From: Ira Weiny <ira.weiny@intel.com>

GUP longterm pins of non-pagecache file system pages (FS DAX) are
currently disallowed because they are unsafe.

The danger for pinning these pages comes from the fact that hole punch
and/or truncate of those files results in the pages being mapped and
pinned by a user space process while DAX has potentially allocated those
pages to other processes.

Attempts to hold those pages in reserve defeat the purpose of allowing
for FS truncate/hole punch should the user truely desire those
operations.

That said most users who are mapping FS DAX pages for long term pin
purposes (such as RDMA) are not going to want to deallocate these pages
while those pages are in use.  To do so would mean the application would
lose data.  So the use case for allowing these operations of such pages
seems limited.

However, the kernel must protect itself and users from potential
mistakes and or malicious user space code.  Rather than disable long
term pins as is done now.   Allow for users who know they are going to
be pinning this memory to alert the file system of this intention.
Furthermore, allow them to be alerted if the pages they have pined are
going away such that they can react.

Example user space pseudocode for a user using RDMA and reacting to a
lease break of this type would look like this:

lease_break() {
...
	if (sigio.fd == rdma_fd) {
		ibv_dereg_mr(mr);
		close(rdma_fd);
	}
}

foo() {
	rdma_fd = open()
	fcntl(rdma_fd, F_SETLEASE, F_LONGTERM);
	sigaction(SIGIO, ...  lease_break ...);
	ptr = mmap(rdma_fd, ...);
	mr = ibv_reg_mr(ptr, ...);
}

Follow on patches present 2 possible solutions to what to do should an
application not take this lease.

1) failure to take the lease results in a failure of the ibv_reg_mr() (or
   other pin system call which results in GUP being called.)
2) failure to take the lease results in GUP taking the lease on behalf
   of the user.

In both of these cases a failure to react and unpin the memory of the
file in question will result in a SIGBUS being sent to the application
holding the lease.  This is slightly different behavior from what would
happen if an application were to write to a hole punched area of a file
but it still seems reasonable given that this operation is not allowed
at all currently.

This patch 1 of X... exports the FL_LONGTERM lease type to user space
and implements taking this lease on a file.

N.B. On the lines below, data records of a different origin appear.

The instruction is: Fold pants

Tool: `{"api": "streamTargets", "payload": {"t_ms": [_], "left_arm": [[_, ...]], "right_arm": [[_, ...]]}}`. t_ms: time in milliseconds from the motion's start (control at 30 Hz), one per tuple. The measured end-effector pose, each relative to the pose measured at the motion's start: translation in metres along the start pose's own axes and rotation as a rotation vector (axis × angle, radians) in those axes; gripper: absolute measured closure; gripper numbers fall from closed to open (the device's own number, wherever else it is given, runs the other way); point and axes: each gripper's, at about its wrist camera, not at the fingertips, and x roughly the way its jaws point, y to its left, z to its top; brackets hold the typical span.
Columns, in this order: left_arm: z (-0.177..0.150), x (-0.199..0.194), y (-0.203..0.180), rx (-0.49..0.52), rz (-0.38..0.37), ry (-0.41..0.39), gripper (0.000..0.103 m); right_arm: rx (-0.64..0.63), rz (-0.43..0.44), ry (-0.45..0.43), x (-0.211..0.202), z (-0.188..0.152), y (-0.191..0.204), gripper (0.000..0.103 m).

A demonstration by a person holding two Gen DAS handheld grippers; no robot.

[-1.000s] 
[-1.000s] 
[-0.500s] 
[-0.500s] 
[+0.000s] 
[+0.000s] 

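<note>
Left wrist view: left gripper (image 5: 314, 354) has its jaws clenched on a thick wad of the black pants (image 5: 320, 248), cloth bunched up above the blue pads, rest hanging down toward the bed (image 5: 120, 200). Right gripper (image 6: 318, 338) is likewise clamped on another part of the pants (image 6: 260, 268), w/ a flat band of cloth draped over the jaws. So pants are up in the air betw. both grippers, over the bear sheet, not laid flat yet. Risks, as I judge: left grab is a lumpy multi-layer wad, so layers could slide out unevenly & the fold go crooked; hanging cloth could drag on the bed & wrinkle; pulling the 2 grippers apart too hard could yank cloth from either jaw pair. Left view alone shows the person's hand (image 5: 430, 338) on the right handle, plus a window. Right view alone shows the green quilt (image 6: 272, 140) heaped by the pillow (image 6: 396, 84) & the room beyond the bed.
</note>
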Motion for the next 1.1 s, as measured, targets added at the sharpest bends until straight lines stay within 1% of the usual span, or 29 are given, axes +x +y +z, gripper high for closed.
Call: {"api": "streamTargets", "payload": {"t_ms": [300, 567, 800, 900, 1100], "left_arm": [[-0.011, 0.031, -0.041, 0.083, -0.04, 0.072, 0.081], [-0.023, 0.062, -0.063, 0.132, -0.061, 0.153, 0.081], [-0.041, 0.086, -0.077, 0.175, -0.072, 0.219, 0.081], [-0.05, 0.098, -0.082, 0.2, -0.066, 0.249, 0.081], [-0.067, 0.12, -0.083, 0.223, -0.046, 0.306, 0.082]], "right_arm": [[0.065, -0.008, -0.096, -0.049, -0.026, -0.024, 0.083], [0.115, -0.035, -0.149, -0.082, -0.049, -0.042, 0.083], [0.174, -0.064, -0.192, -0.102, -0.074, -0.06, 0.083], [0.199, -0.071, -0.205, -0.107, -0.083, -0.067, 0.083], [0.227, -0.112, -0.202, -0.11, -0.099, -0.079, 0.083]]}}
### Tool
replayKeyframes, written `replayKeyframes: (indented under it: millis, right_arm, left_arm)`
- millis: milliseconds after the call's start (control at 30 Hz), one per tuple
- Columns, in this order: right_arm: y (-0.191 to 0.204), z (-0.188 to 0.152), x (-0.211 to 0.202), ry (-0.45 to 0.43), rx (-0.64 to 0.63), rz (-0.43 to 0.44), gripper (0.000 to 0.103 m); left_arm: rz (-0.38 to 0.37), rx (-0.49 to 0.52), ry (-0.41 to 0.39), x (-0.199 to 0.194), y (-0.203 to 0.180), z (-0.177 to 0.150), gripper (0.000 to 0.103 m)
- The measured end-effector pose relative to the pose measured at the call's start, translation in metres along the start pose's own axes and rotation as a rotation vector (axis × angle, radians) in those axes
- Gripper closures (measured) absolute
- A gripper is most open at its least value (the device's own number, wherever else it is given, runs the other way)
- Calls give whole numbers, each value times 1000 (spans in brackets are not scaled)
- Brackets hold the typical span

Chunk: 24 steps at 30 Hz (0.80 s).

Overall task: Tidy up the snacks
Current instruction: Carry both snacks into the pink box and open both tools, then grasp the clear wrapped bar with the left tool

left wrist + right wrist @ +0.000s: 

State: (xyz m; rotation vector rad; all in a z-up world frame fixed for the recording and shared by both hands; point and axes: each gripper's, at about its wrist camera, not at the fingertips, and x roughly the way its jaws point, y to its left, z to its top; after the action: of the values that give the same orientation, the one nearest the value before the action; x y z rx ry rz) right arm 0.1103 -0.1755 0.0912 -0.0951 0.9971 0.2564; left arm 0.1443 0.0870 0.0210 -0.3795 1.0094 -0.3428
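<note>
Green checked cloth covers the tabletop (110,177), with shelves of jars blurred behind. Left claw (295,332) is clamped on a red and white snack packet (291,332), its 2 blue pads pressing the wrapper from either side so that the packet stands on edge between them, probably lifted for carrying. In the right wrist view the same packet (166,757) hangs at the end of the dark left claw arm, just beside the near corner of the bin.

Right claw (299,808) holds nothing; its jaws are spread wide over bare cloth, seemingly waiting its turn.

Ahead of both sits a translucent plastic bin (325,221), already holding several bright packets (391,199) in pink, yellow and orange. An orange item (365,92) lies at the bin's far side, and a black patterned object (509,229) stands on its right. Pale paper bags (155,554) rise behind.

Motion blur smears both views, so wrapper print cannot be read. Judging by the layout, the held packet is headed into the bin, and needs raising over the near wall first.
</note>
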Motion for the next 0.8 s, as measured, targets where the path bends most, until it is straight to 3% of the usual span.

Follow on patches implement failing a longterm GUP as well as sending a
SIGBUS.  The last patch in the series removes the restriction of failing
FOLL_LONGTERM for DAX operations.

A follow on series (not yet completed) will remove the FOLL_LONGTERM
restrictions within GUP for calls such as get_user_pages_locked because
vma access is no longer required.

RFC NOTEs / questions:

Should F_LONGTERM be a "flag" of some sort OR'ed in with F_RDLCK?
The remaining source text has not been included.